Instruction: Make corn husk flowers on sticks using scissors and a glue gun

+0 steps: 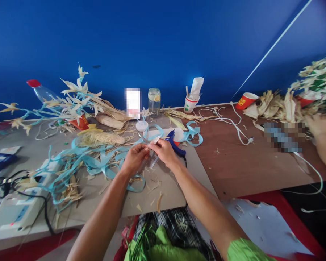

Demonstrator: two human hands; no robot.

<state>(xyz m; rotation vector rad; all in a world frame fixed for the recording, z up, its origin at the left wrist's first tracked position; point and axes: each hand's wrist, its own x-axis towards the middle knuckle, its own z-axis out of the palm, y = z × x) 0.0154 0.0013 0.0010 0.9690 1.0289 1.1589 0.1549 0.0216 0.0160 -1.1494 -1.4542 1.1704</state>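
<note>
Just above the table, my left hand (137,156) and my right hand (164,150) meet fingertip to fingertip, both pinched closed. Between them is a small pale piece of corn husk (154,139), its pointed end sticking up from the right fingers. Its lower part is hidden by the fingertips. Right behind my right hand lies a blue glue gun (180,149). Light blue ribbon (104,170) sprawls in a tangle left of my left hand. A white round base with a small husk flower (142,125) stands behind the hands.
A branch of husk flowers (78,87) in a red cup and a red-capped bottle (42,90) stand at left. A power strip (29,203) with cables lies front left. Behind are a glass jar (154,103) and a white cup (190,104). Another person's hand (323,134) is at right.
</note>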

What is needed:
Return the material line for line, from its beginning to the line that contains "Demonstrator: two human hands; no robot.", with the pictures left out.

Solved exercise:
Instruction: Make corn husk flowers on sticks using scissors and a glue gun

+0 steps: 

Demonstrator: two human hands; no robot.

The exercise requires nothing further.